あなたと私を結ぶ運命の青い糸 ~コミュ障令嬢は嫁ぎ先で言語教師に任命される~

松ノ木るな🌺おひとりさま~ピッコマ連載中

プロローグ

『君が欲しい!』


 出し抜けに私をベッドに押し倒し、彼は強い語気で言い放った。


 月白のシーツに散らばる花ぶさが甘い香りを放ち、私たちふたりをそっと包む。


────こんな真下かくどから見ても綺麗な人……その髪のツヤ、手を伸ばしたら掴める星くずみたい。


『君に拒否権は多分ない』


 た、多分?


『あげたいところだがあげられない!』

『は、はい』


 見惚れている場合じゃない。


 大丈夫、この状態で拒否権発動できるとは思わない。


 今宵、彼と私の交差した世界線においてたった一度きりの、記念すべき夜。

 俗に言う、「新婚初夜」だ。


 私は祖国で政治利用に価値を見出された娘。

 嫁ぎ先のここでは、隣国からの花嫁、という名の人質。


 この方の機嫌を損ねるような真似はできない。何が起ころうとも、粛々と受け入れるつもり。


 この一夜を失敗するわけにいかないのだから。


 だけど……ちょっと……


 真上からの威圧力がすごい!


 がばっ! と上に乗り込んでこられて、ベッドの天蓋が見えない。


 視界がひとりの男性で埋まって……これがまた、すさまじく美しい。こんな綺麗な殿方、生まれて初めてお会いした。絹糸さながらの銀髪が、キラキラ煌めいて天の河の流れのよう。


 緻密に計算してつくられた、彫刻にも引けを取らないお顔立ちに。

 凛々しく猛々しい体つき。

 まさか神話に出てくる白銀の、狼の化身かしら。


 なのに瞳は優しげなお色。

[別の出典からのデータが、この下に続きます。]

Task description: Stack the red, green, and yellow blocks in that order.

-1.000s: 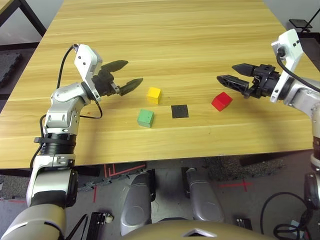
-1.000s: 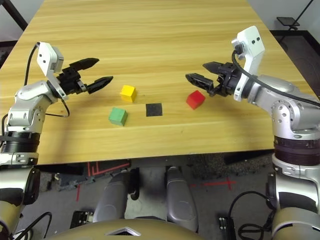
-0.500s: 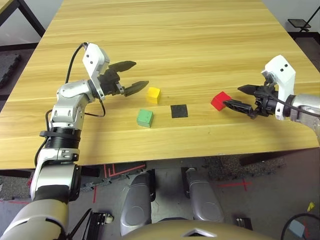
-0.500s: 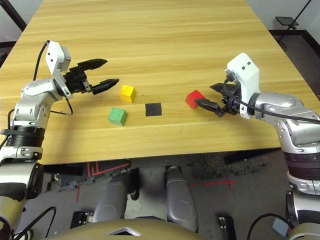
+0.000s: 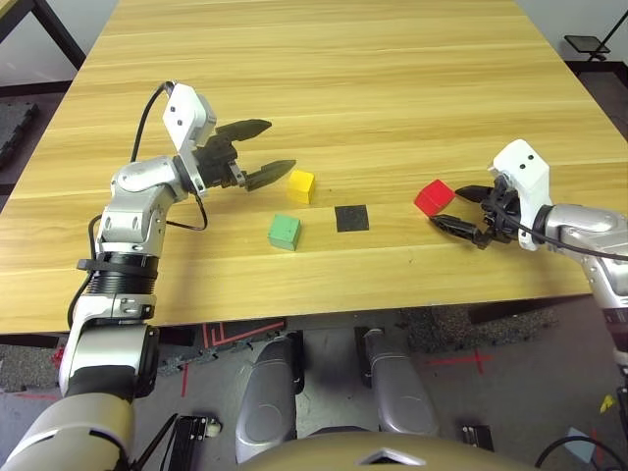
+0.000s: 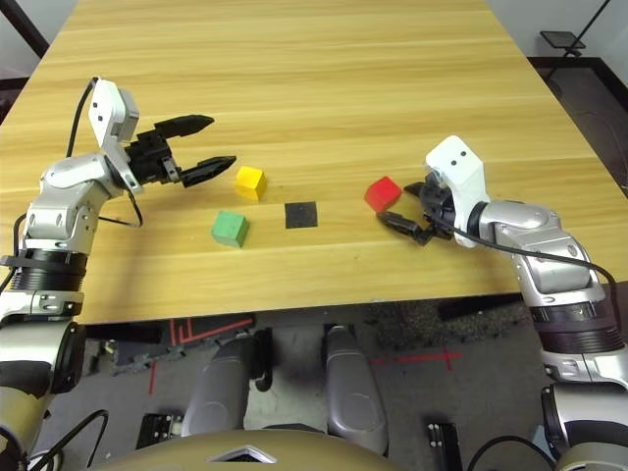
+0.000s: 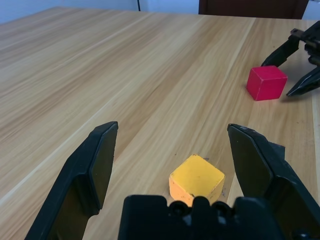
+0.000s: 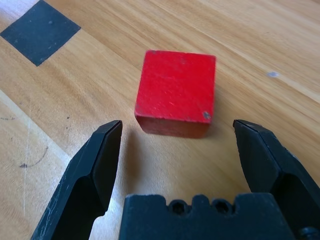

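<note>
Near the desk's [image 5: 324,59] front edge, the right hand [image 5: 461,208] hangs spread just beside the red block [image 5: 434,196], not touching it. The left hand [image 5: 257,151], also spread, faces the yellow block [image 5: 301,184]; the green block [image 5: 285,232] sits nearer the edge.

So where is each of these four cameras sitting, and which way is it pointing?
Left and right eye views: on the head, looking down at the table over both forearms.
Left wrist view: along the open left gripper towards the yellow block.
Right wrist view: along the open right gripper at the red block.
Shared: the red block and black patch also appear from the head.
</note>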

透明感あふれるスカイブルーの瞳に私が映って……私も空色の世界に溶けていく。


 ぎゅっとシーツを掴んだこの指が、だんだん緩んでしまう。もしかしてこの美しい幻獣に力を吸い取られてる?


 もう逃げられない。


 いっさい反抗しませんから、せめて、ここで何をどうすればいいのか教えてもらえないかしら。私、初夜のお作法も習ってこなかったから……。


 こんな私でも理解できるように、明確にお伝えくだされば……


『君を王立学院中等部、国際交流科の言語文化専任教師に任命する!』


『は、はい!』


 <いっさい反抗しません>の誓いを胸に、即答した。


 え? ま、まぁ、文句なしに明確でした。


 でしたけど、教師? なんのお話ですか??





***


「スコル候。断交明けのいまだ情勢不安定な時期に、愛娘を差し出させてしまいすまないな」


 宗教画の張り巡らされた天井、連なる白亜の支柱。粛然とした空気に満ちる、エッダ宮殿は謁見の間にて。


「滅相もございません。このスコル、娘と共に、愛国ウルズの安寧に寄与できるものなら、何ら惜しむものはございません。な、ユニヴェール」


 私はできる限りの清淑さを努め、慣れないカーテシーを玉座の王太子殿下に向かい行った。


「ええ」

 王太子より直々にお声掛けをいただける。こんな私には身に余る栄誉だろう。


「私は社交経験の乏しい若輩者ですが、頂いたお役目に全霊を尽くす所存にございます」


 挨拶、挙動、時間ギリギリまで練習してきたけど、これで大丈夫かしら……。